EXERCISE PROMPT
Could you please transcribe the data exactly, without the pictures?

DATA PROVIDED
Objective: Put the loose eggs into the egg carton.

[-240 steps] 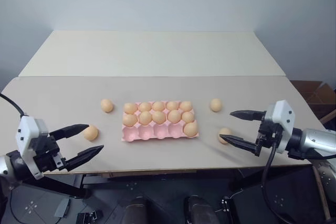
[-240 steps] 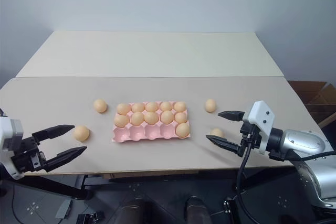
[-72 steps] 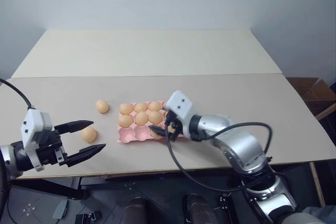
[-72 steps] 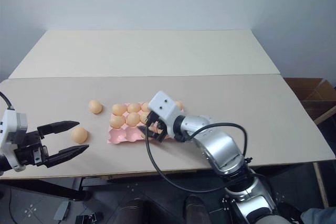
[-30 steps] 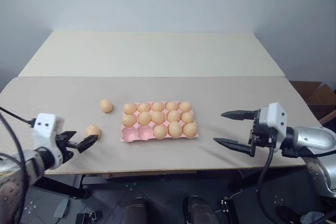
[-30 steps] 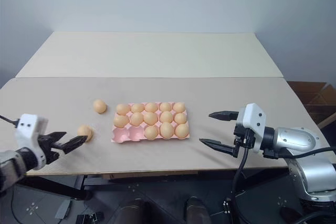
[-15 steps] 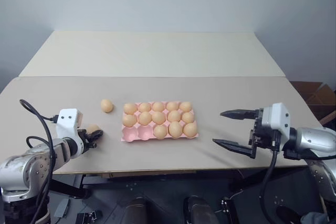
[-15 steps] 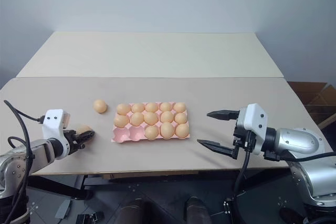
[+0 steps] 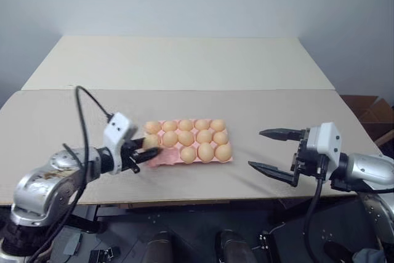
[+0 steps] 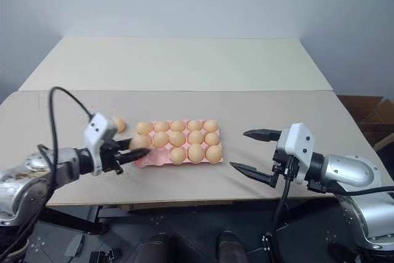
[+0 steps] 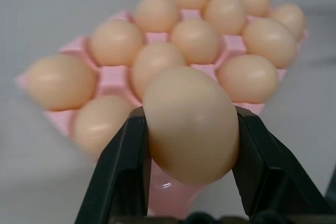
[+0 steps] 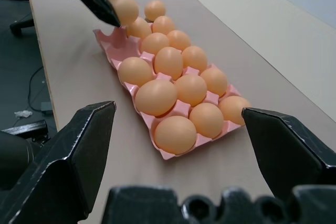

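Lifted off the tabletop [image 9: 258,109] within the last second, one egg [image 11: 190,124] is gripped in the left claw [image 9: 145,152] at the egg carton [image 9: 161,159] near corner; another loose egg [image 10: 119,124] remains beside it. Right claw [image 9: 275,150] hangs open.

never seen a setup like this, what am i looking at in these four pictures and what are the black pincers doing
This is a two-armed robot at a table. Two pictures come from cameras on its head, looking down over both arms. The other two come from a camera on each wrist, looking along that arm's black pincers. On the table lies a pink egg carton, nearly full, and one loose egg beside its left end. The left tool is shut on another egg, held over the carton's near left corner. The right tool stands open and empty to the carton's right.
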Robot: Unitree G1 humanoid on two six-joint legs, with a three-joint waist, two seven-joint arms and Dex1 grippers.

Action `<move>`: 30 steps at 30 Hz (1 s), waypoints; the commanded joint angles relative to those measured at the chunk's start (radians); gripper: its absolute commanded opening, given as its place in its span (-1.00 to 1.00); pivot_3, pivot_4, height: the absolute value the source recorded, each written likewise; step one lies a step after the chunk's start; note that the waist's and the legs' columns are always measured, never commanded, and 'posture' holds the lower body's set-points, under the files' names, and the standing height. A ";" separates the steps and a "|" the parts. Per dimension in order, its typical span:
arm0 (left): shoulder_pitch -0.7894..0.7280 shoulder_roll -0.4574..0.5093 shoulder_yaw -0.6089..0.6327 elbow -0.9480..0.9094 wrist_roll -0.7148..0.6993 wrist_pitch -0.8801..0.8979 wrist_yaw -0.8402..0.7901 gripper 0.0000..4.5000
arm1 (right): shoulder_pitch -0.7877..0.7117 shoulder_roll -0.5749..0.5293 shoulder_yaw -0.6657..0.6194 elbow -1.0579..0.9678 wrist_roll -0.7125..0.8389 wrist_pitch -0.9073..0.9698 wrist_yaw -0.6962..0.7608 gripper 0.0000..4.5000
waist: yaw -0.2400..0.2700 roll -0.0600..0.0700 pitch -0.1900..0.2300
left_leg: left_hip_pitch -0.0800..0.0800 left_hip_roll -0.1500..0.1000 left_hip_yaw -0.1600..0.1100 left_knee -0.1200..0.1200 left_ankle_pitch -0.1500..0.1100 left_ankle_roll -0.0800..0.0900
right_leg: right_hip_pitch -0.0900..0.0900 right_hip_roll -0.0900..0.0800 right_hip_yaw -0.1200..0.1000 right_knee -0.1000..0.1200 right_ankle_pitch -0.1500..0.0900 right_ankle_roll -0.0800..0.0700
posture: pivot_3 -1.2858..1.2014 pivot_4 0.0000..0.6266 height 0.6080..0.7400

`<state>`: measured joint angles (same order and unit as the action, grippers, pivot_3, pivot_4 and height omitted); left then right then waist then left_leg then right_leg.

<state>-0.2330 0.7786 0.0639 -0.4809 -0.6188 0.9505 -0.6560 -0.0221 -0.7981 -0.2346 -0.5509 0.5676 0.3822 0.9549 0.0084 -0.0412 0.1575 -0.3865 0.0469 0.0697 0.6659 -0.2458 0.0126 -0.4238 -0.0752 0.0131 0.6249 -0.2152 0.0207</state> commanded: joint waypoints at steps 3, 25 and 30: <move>-0.076 -0.004 -0.097 0.054 0.043 -0.055 -0.069 -0.18 | 0.017 -0.001 -0.023 -0.055 0.010 -0.006 -0.026 1.00 | 0.001 0.000 0.000 | 0.000 0.000 -0.001 0.000 0.000 0.000 | 0.000 0.001 -0.001 0.000 0.000 0.000 | 0.03 -0.52 1.00; 0.416 0.157 0.507 0.184 0.076 -0.469 -0.434 0.98 | -0.090 -0.025 0.028 0.066 0.004 -0.042 0.050 1.00 | -0.017 0.000 0.000 | 0.001 0.002 0.001 0.000 0.000 0.000 | -0.001 0.000 0.000 0.000 -0.006 -0.004 | 0.03 -0.52 1.00; 0.538 0.093 0.658 0.173 0.029 -0.526 -0.485 0.98 | -0.130 -0.037 0.034 0.113 0.001 -0.054 0.100 1.00 | -0.003 0.000 0.000 | 0.000 0.003 0.001 0.000 0.000 0.000 | -0.001 -0.002 -0.001 0.000 -0.007 -0.004 | 0.03 -0.52 1.00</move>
<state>0.2890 0.8895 0.6657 -0.2792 -0.5579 0.4544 -1.1268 -0.1389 -0.8185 -0.1871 -0.4356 0.5698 0.3573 1.0375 0.0052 -0.0408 0.1577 -0.3863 0.0496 0.0711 0.6659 -0.2460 0.0126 -0.4250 -0.0773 0.0121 0.6246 -0.2223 0.0167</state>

SOLUTION TO THIS EXERCISE
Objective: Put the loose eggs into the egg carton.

[-240 steps] 
[-240 steps] 
[-72 steps] 
[-72 steps] 
[-30 steps] 
[-30 steps] 
[-15 steps] 
[-15 steps] 
[+0 steps] 
[+0 steps] 
[+0 steps] 
[+0 steps] 

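Lifted off the tabletop [image 9: 258,109] within the last second, one egg [image 11: 190,124] is gripped in the left claw [image 9: 145,152] at the egg carton [image 9: 161,159] near corner; another loose egg [image 10: 119,124] remains beside it. Right claw [image 9: 275,150] hangs open.

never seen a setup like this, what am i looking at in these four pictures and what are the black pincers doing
This is a two-armed robot at a table. Two pictures come from cameras on its head, looking down over both arms. The other two come from a camera on each wrist, looking along that arm's black pincers. On the table lies a pink egg carton, nearly full, and one loose egg beside its left end. The left tool is shut on another egg, held over the carton's near left corner. The right tool stands open and empty to the carton's right.
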Robot: Unitree G1 humanoid on two six-joint legs, with a three-joint waist, two seven-joint arms and Dex1 grippers.

Action `<move>`: 30 steps at 30 Hz (1 s), waypoints; the commanded joint angles relative to those measured at the chunk's start (radians); gripper: its absolute commanded opening, given as its place in its span (-1.00 to 1.00); pivot_3, pivot_4, height: the absolute value the source recorded, each written likewise; step one lies a step after the chunk's start; note that the waist's and the legs' columns are always measured, never commanded, and 'posture' holds the lower body's set-points, under the files' names, and the standing height. A ";" separates the steps and a "|" the parts. Per dimension in order, its typical span:
arm0 (left): shoulder_pitch -0.7894..0.7280 shoulder_roll -0.4574..0.5093 shoulder_yaw -0.6089..0.6327 elbow -0.9480..0.9094 wrist_roll -0.7148..0.6993 wrist_pitch -0.8801..0.8979 wrist_yaw -0.8402..0.7901 gripper 0.0000..4.5000
arm1 (right): shoulder_pitch -0.7877..0.7117 shoulder_roll -0.5749..0.5293 shoulder_yaw -0.6657..0.6194 elbow -1.0579..0.9678 wrist_roll -0.7125..0.8389 wrist_pitch -0.9073..0.9698 wrist_yaw -0.6962..0.7608 gripper 0.0000..4.5000
waist: yaw -0.2400..0.2700 roll -0.0600..0.0700 pitch -0.1900..0.2300
left_leg: left_hip_pitch -0.0800..0.0800 left_hip_roll -0.1500..0.1000 left_hip_yaw -0.1600..0.1100 left_knee -0.1200..0.1200 left_ankle_pitch -0.1500..0.1100 left_ankle_roll -0.0800..0.0900
right_leg: right_hip_pitch -0.0900..0.0900 right_hip_roll -0.0900..0.0800 right_hip_yaw -0.1200..0.1000 right_knee -0.1000..0.1200 right_ankle_pitch -0.1500..0.0900 right_ankle_roll -0.0800..0.0700
posture: pivot_3 -1.2858..1.2014 pivot_4 0.0000..0.6266 height 0.6080..0.7400

`<state>`: measured joint angles (same order and unit as the action, grippers, pivot_3, pivot_4 and height omitted); left then right then waist then left_leg then right_leg.

<state>-0.2330 0.7786 0.0639 -0.4809 -0.6188 0.9505 -0.6560 -0.0221 -0.7981 -0.2346 -0.5509 0.5676 0.3822 0.9549 0.0084 -0.0412 0.1575 -0.3865 0.0469 0.0697 0.6659 -0.2458 0.0126 -0.4238 -0.0752 0.0131 0.6249 -0.2152 0.0207</state> commanded: joint waypoints at steps 3, 25 and 30: <move>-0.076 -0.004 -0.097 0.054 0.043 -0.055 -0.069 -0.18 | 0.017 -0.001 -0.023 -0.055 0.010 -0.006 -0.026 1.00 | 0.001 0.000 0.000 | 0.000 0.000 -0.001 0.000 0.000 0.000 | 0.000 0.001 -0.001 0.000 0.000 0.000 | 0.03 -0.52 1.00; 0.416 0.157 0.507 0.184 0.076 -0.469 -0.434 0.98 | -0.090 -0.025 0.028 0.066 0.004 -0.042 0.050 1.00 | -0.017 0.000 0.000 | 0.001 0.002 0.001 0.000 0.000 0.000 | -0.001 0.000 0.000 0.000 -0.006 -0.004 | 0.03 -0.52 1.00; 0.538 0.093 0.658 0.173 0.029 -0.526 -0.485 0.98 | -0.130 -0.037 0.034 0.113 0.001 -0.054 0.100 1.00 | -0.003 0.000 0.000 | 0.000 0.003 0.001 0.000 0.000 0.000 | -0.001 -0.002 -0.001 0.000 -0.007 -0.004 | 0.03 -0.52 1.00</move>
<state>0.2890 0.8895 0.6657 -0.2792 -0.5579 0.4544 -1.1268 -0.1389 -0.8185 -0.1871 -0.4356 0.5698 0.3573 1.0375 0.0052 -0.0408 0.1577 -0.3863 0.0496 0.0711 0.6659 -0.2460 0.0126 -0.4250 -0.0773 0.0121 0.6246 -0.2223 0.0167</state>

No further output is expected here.